Dans la région Midi-Pyrénées, l’offre dédiée aux séniors autistes demeure très limitée… mais quelques expériences inspirantes émergent, souvent portées par l’engagement de familles ou de collectifs d’usagers. Voici un tour d’horizon non exhaustif mais représentatif des dynamiques régionales.
La Résidence Sésame Autisme Midi-Pyrénées à Toulouse
Fruit d’un long travail associatif, ce projet-pilote (inauguré en 2021) propose 14 appartements (studios et T2), un espace commun et un accompagnement éducatif à la carte pour des adultes autistes vieillissants, certains avec troubles associés. Le projet vise à “favoriser la vie autonome sans exclusion sociale”, selon les termes de l’association porteuse (source : Sésame Autisme Midi-Pyrénées).
- Animation quotidienne (cuisine, activités sensorimotrices, médiation animale…)
- Participation au choix de la vie collective
- Accompagnement médical et social coordonné avec des partenaires locaux
La résidence affiche complet… et une longue liste d’attente révèle l’ampleur des besoins non-couverts dans la région.
Des habitats partagés en zone rurale
En Aveyron et dans le Gers, plusieurs habitats partagés accueillent à la fois des personnes âgées en légère perte d’autonomie et quelques adultes autistes ou porteurs de troubles apparentés. Ces initiatives, souvent discrètes, reposent sur :
- Une mutualisation des services de soutien (auxiliaires de vie, animation…)

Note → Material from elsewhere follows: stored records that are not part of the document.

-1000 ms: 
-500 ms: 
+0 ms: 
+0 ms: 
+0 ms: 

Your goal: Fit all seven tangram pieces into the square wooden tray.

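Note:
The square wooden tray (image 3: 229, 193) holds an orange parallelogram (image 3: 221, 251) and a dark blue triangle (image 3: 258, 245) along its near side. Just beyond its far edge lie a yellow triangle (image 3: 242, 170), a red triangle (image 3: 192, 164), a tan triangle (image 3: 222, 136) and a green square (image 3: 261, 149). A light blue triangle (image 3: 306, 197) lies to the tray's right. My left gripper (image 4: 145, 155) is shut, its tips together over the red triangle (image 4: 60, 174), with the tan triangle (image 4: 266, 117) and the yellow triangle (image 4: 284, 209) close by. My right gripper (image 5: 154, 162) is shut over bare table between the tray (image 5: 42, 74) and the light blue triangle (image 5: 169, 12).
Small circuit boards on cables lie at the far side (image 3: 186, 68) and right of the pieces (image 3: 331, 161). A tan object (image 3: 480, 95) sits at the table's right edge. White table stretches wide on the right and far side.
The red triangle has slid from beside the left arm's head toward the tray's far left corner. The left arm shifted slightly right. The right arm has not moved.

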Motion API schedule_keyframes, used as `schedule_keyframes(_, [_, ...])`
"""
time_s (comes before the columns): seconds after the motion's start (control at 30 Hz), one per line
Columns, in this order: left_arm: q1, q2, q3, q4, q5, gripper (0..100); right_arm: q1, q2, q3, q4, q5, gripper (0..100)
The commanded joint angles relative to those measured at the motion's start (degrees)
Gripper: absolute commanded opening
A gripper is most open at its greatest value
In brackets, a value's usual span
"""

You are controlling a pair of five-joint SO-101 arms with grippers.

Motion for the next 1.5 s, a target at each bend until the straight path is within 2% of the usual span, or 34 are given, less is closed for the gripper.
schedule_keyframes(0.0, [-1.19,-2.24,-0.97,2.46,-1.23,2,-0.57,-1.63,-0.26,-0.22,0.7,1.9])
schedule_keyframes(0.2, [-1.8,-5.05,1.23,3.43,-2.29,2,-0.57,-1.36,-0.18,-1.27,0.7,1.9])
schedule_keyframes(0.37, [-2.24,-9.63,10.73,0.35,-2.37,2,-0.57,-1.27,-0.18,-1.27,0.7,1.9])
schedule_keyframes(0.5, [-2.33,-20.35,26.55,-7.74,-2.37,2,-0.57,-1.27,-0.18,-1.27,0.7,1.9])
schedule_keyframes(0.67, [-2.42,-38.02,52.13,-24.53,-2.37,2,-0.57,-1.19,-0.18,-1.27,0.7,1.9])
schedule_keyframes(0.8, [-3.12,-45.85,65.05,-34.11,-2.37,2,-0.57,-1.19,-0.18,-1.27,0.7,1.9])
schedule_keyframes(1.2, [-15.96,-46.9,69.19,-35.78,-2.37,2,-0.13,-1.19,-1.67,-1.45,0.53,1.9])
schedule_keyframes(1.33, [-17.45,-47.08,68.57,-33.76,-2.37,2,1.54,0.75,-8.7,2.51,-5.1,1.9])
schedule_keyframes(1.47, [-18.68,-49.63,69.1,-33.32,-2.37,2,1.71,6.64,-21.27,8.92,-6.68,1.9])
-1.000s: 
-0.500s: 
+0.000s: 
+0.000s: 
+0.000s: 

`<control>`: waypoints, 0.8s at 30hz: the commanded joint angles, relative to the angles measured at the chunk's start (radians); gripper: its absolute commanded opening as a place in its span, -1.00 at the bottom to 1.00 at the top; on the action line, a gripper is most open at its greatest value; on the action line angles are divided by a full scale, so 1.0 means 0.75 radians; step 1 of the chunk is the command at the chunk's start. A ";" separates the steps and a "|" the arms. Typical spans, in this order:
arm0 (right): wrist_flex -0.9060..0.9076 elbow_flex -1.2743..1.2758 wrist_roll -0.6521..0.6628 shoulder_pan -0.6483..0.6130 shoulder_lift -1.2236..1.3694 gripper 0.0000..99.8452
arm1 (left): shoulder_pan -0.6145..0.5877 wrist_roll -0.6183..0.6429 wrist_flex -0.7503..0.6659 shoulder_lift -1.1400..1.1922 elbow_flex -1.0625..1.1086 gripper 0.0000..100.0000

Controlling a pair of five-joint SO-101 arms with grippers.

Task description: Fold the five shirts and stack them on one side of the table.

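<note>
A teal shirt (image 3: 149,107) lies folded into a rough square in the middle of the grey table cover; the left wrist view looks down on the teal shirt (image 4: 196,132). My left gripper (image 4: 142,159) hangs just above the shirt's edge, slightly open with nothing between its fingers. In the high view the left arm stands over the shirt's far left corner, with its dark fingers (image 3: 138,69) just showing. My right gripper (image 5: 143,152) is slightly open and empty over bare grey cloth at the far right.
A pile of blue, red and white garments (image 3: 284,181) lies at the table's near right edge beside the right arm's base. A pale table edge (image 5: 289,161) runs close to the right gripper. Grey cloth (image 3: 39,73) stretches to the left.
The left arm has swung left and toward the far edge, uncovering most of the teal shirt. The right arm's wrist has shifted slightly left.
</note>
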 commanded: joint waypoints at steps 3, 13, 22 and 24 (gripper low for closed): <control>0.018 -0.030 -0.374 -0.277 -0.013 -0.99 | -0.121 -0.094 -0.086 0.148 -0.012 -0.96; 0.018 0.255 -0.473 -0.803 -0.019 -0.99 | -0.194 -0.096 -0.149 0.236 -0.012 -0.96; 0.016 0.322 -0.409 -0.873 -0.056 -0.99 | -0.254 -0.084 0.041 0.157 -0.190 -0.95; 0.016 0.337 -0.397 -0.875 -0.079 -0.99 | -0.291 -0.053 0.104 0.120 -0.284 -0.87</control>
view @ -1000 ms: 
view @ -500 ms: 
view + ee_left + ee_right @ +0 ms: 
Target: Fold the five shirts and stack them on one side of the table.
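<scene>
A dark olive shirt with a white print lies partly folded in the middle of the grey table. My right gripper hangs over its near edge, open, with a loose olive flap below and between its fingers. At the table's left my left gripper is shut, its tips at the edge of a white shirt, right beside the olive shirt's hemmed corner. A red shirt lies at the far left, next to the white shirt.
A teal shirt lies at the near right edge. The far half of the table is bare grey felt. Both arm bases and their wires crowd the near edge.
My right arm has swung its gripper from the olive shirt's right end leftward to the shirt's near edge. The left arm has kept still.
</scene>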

- Le maillage avec les réseaux de santé et de bénévoles locaux
- Un ancrage fort dans le tissu communal, pour éviter la stigmatisation et ouvrir vers le “tout public”
Mais l’accès des personnes autistes à ces dispositifs reste compliqué, faute de professionnels formés et d’adaptation des espaces (signalétique, espaces de retrait, gestion du bruit…).
L’accompagnement à domicile “renforcé” (MAIA, SSIAD…)
Certains séniors autistes vivent chez eux, seuls ou en couple, avec le soutien de services à domicile (SIAD, MAIA^*) enrichis de compétences spécifiques. L’appui d’éducateurs spécialisés, d’orthophonistes et de référents autisme (quand ils existent) permet de limiter les ruptures de parcours. Cet “habitat inclusif à domicile” n’échappe pas à la question de la fatigue des aidants et du sentiment d’insécurité nocturne.
^* MAIA : Méthode d’action pour l’intégration des services d’aide et de soins dans le champ de l’autonomie.